Des policiers ont été pris pour cible, ce lundi en fin de journée, par des jets de pierre et de bouteilles en verre alors qu’ils surveillaient un mât sur lequel devait être fixé une caméra de vidéosurveillance. Dans l’après-midi, aux abords du quartier de la Croix-de-Vernailles, à Etampes (Essonne), des techniciens de la société Spie commencent à installer de matériel de surveillance. Rapidement, un attroupement de jeunes en colère oblige les ouvriers à appeler la police. L’ambiance est tendue, rapporte Le Parisien, et la mairie ordonne l’abandon de l’installation. La caméra est donc retirée et les techniciens quittent les lieux. 

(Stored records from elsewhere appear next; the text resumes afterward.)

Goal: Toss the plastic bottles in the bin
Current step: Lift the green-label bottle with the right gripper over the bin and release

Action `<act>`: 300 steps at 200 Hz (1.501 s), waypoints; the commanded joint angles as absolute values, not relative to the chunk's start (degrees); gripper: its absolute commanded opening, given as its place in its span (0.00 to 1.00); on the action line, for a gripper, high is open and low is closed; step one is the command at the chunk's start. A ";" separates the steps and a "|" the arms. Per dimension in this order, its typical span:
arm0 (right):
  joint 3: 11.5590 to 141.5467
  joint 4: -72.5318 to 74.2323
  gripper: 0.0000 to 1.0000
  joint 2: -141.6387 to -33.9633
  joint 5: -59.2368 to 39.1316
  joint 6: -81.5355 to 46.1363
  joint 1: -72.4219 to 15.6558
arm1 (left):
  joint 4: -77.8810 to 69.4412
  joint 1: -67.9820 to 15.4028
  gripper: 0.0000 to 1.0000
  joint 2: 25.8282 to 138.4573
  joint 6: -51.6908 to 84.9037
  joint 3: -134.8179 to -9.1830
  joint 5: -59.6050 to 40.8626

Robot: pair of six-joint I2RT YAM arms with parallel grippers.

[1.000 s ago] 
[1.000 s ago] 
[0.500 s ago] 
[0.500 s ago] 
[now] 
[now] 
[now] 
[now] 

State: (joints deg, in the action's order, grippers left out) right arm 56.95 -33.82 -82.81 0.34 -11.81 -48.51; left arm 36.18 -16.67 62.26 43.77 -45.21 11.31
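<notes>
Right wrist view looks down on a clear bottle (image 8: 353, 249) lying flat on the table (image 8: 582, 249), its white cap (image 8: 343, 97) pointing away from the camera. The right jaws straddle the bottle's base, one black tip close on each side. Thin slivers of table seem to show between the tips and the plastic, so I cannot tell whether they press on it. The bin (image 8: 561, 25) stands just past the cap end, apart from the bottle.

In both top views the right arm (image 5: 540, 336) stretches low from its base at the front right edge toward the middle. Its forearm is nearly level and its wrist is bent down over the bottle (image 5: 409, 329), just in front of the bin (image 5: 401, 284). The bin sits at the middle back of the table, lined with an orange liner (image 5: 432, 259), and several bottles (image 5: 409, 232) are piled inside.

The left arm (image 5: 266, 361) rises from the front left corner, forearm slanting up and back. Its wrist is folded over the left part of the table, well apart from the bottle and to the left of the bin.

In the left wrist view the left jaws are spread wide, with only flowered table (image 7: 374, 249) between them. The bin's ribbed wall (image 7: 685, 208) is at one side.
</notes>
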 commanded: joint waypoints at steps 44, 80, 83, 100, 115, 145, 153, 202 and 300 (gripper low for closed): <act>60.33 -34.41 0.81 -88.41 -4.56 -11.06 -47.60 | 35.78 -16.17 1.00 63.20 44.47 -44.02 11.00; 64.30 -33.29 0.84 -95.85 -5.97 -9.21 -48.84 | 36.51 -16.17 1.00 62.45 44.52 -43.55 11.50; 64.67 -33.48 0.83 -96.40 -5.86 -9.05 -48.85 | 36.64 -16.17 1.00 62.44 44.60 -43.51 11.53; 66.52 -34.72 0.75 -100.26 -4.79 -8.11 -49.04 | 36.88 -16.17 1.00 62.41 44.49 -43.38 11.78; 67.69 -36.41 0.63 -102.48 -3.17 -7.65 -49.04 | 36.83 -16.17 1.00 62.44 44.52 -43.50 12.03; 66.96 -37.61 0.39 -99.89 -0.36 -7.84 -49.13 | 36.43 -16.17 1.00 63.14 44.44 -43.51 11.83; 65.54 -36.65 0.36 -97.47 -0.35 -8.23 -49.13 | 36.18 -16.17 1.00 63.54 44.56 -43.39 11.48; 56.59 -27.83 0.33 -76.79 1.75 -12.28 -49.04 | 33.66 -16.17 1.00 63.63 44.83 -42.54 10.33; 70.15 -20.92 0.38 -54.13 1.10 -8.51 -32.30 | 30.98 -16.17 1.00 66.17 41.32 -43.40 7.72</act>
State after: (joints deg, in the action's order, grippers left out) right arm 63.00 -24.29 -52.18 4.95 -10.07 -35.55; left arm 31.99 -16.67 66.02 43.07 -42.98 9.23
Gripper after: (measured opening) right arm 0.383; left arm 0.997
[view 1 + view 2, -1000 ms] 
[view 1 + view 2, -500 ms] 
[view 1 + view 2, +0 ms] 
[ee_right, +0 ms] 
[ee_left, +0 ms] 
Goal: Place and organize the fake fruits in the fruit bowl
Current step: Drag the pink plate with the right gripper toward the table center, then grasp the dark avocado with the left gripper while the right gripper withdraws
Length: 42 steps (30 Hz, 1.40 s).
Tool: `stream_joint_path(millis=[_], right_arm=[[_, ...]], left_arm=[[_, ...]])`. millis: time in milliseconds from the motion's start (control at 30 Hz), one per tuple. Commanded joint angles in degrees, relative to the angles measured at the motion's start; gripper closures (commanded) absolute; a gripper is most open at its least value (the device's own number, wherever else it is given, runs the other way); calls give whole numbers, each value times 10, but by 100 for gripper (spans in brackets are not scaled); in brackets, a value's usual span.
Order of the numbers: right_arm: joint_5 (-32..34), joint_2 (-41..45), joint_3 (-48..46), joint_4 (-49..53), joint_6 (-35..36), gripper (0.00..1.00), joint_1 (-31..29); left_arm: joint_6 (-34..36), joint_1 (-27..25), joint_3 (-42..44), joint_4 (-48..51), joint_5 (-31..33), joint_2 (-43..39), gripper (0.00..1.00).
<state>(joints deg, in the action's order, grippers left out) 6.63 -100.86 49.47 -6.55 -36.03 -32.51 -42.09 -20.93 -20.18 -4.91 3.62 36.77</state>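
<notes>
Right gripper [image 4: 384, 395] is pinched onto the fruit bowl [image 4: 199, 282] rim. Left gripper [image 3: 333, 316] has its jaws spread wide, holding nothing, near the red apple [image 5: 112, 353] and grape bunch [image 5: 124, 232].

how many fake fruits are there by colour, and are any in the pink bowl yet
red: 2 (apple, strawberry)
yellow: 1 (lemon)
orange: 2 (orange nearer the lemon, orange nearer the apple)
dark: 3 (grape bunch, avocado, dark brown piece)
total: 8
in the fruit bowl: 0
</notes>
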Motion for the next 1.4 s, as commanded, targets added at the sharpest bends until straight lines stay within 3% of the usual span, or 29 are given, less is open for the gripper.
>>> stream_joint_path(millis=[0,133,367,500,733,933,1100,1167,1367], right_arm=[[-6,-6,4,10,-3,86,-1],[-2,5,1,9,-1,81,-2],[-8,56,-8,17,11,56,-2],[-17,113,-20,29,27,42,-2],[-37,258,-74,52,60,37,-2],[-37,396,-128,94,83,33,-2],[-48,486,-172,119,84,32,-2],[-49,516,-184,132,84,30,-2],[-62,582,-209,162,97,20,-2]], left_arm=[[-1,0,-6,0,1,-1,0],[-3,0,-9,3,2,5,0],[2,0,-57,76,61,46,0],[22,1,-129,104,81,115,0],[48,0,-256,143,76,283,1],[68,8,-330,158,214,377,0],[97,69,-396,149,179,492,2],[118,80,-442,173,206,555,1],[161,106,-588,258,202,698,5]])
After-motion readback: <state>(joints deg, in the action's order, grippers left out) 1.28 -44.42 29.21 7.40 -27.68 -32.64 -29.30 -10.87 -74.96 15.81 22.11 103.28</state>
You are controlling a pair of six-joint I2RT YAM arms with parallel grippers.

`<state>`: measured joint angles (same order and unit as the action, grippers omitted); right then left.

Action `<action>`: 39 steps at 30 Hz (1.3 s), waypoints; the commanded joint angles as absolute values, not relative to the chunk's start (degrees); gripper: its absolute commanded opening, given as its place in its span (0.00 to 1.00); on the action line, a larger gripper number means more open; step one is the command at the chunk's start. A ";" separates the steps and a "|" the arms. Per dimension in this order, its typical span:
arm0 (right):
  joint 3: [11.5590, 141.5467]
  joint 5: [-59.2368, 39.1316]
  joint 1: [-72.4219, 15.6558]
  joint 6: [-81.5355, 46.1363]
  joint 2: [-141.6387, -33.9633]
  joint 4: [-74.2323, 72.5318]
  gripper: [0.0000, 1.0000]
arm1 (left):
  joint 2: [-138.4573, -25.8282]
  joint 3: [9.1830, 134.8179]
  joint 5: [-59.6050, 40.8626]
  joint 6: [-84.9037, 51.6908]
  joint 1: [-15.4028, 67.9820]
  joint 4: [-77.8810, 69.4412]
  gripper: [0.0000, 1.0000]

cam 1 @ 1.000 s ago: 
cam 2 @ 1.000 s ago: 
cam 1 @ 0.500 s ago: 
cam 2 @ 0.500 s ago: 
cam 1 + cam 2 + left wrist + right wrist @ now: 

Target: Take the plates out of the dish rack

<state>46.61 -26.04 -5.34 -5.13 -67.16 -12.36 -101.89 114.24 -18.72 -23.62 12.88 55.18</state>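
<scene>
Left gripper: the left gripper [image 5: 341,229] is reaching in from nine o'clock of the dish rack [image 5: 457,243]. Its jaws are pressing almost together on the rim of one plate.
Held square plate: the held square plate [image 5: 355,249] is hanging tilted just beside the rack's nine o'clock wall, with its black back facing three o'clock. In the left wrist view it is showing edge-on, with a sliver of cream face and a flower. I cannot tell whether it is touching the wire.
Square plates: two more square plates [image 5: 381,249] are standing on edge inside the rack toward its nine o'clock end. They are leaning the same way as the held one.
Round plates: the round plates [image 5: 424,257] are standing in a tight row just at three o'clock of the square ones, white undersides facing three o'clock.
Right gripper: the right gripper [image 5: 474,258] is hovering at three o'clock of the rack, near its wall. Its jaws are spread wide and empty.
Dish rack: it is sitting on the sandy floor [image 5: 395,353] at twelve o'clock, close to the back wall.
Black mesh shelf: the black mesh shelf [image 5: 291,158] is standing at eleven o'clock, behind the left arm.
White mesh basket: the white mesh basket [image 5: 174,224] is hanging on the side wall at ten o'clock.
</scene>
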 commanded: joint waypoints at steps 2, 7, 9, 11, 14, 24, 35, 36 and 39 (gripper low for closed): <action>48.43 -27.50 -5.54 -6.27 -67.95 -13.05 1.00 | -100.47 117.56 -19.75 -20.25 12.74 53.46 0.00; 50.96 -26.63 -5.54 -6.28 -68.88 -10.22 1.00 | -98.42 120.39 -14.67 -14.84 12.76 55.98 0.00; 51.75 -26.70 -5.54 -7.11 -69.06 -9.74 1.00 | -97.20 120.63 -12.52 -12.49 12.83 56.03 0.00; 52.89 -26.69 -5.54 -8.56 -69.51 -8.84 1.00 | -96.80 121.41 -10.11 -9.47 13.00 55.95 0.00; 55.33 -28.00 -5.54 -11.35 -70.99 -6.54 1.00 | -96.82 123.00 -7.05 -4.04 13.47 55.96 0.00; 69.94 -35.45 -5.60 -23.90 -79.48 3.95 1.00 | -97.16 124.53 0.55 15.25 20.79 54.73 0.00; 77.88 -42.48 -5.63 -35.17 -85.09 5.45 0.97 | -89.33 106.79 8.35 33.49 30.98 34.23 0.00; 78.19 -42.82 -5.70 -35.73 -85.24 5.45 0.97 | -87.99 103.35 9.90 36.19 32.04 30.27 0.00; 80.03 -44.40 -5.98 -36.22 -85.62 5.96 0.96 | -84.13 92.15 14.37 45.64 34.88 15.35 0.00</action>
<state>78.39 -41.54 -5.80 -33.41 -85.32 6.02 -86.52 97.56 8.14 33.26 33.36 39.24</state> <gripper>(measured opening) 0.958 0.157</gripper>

Nous irons au bout de cette installation
Franck Marlin

Mais en fin de journée, des jeunes au visage camouflé par des écharpes et des capuches se sont attaqués au mât et mettent le feu à au boitier électrique. La police est de nouveau appelée au secours. Visée par des tirs de projectiles, elle parvient à disperser les jeunes en lançant des grenades lacrymogènes. Aucun d’entre eux n’est interpellé. Un jeune, cité par le quotidien, explique que l’endroit permet aux dealeurs d’écouler leurs stocks loin des regards. L’installation d’une caméra de surveillance n’est donc pas la bienvenue. 

Mais pour le maire d’Etampes, ces affrontements sont la preuve qu’il faut persister. "Cet événement est la preuve que cette caméra est bien utile. Nous irons au bout de cette installation", a déclaré Franck Marlin. Le syndicat de police Alliance s’est cependant insurgé, faisant le lien entre ces affrontements et l’incendie de la voiture de police, à Viry-Châtillon le 8 octobre. Il a dénoncé "ce sentiment de défiance et d’impunité totale, animant les individus que nos collègues rencontrent dans l’exercice de leur profession au quotidien".